The first analysis considered the association between self-harm, neurodevelopmental disorders and mental health conditions and becoming a university student versus a non-student (Table 2). The results of the logistic regression showed that females had higher odds of becoming a university student compared with males. Higher levels of deprivation resulted in lower odds of becoming a student. Individuals who had a record of self-harm, neurodevelopmental disorder, depression, schizophrenia, or alcohol or drug use before the index date had lower odds of becoming university students. Anxiety, eating disorder and bipolar disorder before the index date were not related to the odds of becoming student.

Table 2 Logistic regression (robust standard error) computing the odds ratios of being a university student (versus non-student)a

ASD, autism spectrum disorder; ADHD, attention-deficit hyperactivity disorder.

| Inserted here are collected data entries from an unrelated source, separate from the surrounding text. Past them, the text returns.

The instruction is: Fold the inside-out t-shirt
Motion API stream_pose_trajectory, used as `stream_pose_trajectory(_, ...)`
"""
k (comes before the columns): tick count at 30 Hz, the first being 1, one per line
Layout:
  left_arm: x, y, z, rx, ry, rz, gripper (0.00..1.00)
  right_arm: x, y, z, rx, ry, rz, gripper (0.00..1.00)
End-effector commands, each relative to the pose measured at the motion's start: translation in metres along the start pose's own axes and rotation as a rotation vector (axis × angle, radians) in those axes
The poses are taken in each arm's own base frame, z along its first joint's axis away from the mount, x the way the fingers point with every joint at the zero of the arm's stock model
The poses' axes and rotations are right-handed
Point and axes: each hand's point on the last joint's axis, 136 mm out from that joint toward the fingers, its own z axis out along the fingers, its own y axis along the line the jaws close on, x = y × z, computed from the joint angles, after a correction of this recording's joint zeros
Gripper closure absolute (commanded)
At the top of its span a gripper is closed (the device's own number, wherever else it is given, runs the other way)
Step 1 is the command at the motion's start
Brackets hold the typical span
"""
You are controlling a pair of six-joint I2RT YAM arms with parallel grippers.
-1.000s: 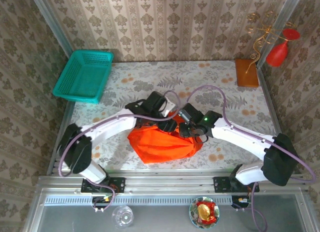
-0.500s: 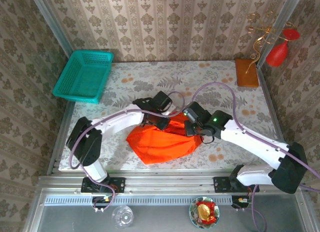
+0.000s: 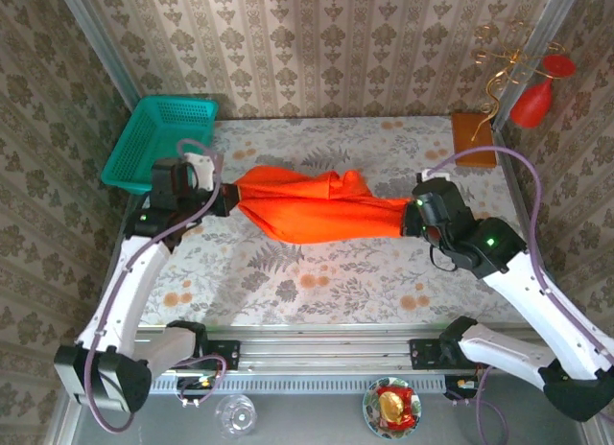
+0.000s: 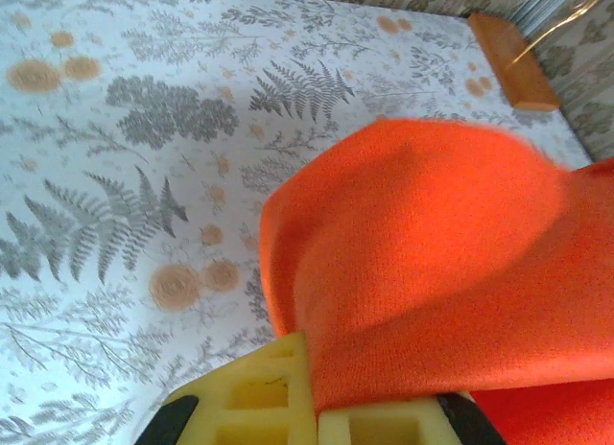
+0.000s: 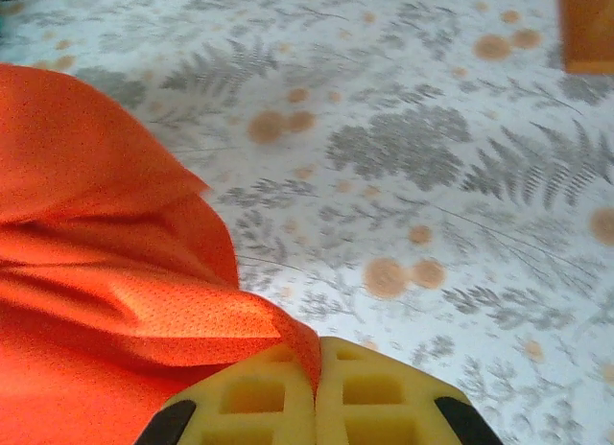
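- Two grippers hold the inside-out t-shirt [image 3: 317, 207] stretched between them over the floral table [image 3: 336, 282].
- Left gripper [image 3: 227, 198] is clamped on one end, right gripper [image 3: 408, 218] on the other.

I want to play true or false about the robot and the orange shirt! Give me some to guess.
1. The orange t-shirt is stretched out between the left gripper and the right gripper. True.
2. The t-shirt is lying inside the teal basket. False: it is out over the table, to the right of the basket.
3. Both grippers are shut on the shirt, one at each end. True.
4. The red vase stands in the middle of the table. False: it is up at the far right corner, past the brown block.
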Motion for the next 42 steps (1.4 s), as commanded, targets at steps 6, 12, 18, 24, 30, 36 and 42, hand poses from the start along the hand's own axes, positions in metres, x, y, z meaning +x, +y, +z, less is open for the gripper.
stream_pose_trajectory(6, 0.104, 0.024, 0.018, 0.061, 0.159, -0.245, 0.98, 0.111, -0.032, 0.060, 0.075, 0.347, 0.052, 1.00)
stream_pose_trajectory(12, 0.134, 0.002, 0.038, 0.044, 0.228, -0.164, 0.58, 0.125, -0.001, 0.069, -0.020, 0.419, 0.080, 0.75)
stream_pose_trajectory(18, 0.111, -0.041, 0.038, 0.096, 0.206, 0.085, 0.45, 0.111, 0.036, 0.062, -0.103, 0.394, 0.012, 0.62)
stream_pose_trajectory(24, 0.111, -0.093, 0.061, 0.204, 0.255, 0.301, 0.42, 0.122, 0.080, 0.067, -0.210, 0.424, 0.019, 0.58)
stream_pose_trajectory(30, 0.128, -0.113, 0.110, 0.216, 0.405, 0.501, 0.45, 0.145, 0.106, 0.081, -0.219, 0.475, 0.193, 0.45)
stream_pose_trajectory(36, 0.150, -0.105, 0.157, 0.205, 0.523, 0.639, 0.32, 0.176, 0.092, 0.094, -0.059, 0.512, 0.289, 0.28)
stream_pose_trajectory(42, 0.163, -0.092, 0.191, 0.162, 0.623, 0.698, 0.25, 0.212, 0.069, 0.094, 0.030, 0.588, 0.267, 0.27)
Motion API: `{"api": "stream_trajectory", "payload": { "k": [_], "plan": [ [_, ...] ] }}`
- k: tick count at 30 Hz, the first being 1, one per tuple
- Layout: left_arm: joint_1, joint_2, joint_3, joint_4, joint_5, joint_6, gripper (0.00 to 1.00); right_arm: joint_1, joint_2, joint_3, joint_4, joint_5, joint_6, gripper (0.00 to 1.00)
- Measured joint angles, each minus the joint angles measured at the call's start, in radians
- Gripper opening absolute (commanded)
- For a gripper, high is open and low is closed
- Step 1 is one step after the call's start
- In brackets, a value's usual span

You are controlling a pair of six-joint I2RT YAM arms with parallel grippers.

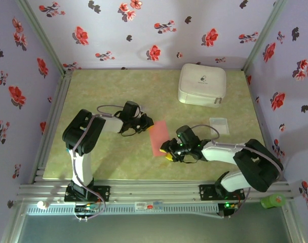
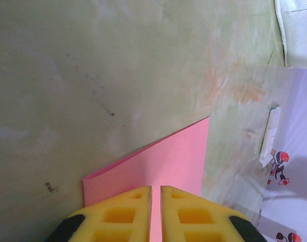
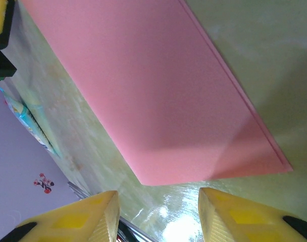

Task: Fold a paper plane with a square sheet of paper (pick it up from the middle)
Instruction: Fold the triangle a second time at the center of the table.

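salmon-pink paper (image 1: pixel 158 137), white case (image 1: pixel 202 84), floral lilac walls (image 1: pixel 144 30)

Your two arms were built alike, with white tube-like links, bulky black joint housings and black bases. The left arm (image 1: pixel 83 142) carried a pale grey cable that ran up its length and looped at the wrist. The right arm (image 1: pixel 235 157) had a thin grey cable arching over its wrist, and small green lights glowed at its wrist and base. Your left fingers (image 2: pixel 118 217) were yellow blocks with square moulded pockets and black outer corners. Your right fingers (image 3: pixel 244 217) were the same yellow, also black at the corners.
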Motion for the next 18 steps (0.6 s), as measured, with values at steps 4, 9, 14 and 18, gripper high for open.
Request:
{"api": "stream_trajectory", "payload": {
  "k": [4, 9, 14, 18],
  "plan": [
    [0.000, 0.000, 0.000, 0.000, 0.000, 0.000, 0.14, 0.000, 0.027, 0.001, 0.020, -0.009, 0.004, 0.45],
    [0.000, 0.000, 0.000, 0.000, 0.001, 0.000, 0.14, 0.000, 0.027, 0.001, 0.023, -0.009, 0.004, 0.44],
    [0.000, 0.000, 0.000, 0.000, 0.002, 0.000, 0.14, -0.007, 0.024, 0.005, 0.021, 0.012, -0.013, 0.44],
    [0.000, 0.000, 0.000, 0.000, 0.002, 0.000, 0.14, -0.020, -0.004, 0.009, 0.015, 0.056, -0.035, 0.45]
  ]
}}
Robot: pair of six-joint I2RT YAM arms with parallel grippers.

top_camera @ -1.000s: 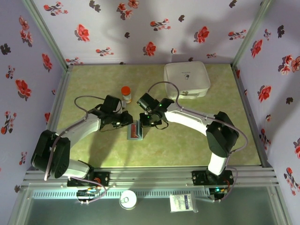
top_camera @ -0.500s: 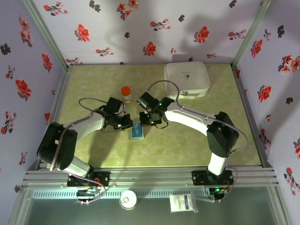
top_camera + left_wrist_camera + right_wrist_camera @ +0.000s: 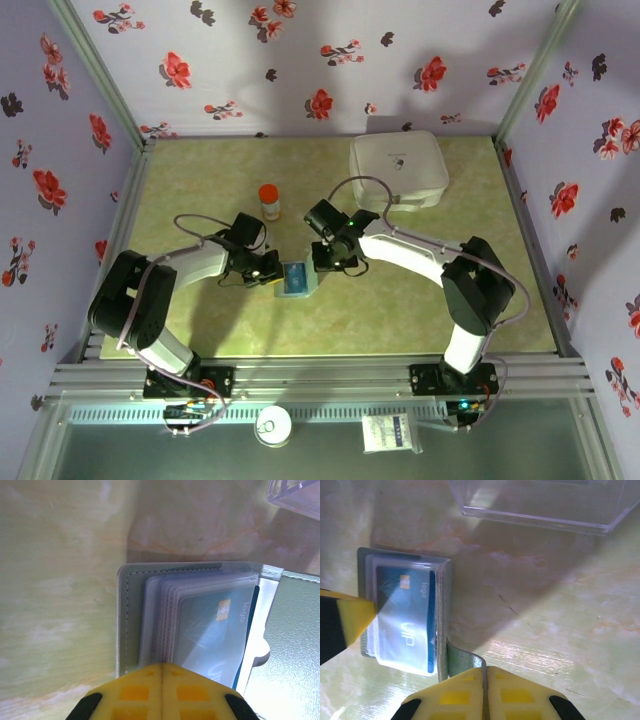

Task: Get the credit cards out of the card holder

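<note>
My right end effector (image 3: 485,671) is shut on a flap of the open card holder (image 3: 443,600). My left end effector (image 3: 162,667) is shut at its other side; I cannot tell if it holds anything. The credit cards (image 3: 210,630) look still tucked inside, so I think none is out yet.

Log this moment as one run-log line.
left gripper: shut at card holder sleeve edge | right gripper: shut on holder's cover flap | blue credit card: in its sleeve | table: holder lies open
</note>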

a. Adjusted for sex (male v. female), deprivation, self-harm, neurodevelopmental disorders, and mental health conditions happening before the index date.

Association between self-harm, neurodevelopmental disorders, and mental health conditions and drop-out among university students

The second analysis considered factors associated with drop-out (versus no drop-out) among students only. The results of the logistic regression showed that students who were female or enrolled with a higher education provider in Wales (versus higher education provider not in Wales), were at lower risk of drop-out from university. Higher levels of deprivation and an older age at entry to university resulted in higher odds of drop-out. Students who had a record of self-harm, ADHD, depression, anxiety or alcohol use before entering university were at higher odds of drop-out from university. Students with an event of self-harm, depression, schizophrenia and drug use during their studies were also at higher risk of drop-out, whereas students with an event of anxiety during their studies were at lower risk of drop-out (Table 3).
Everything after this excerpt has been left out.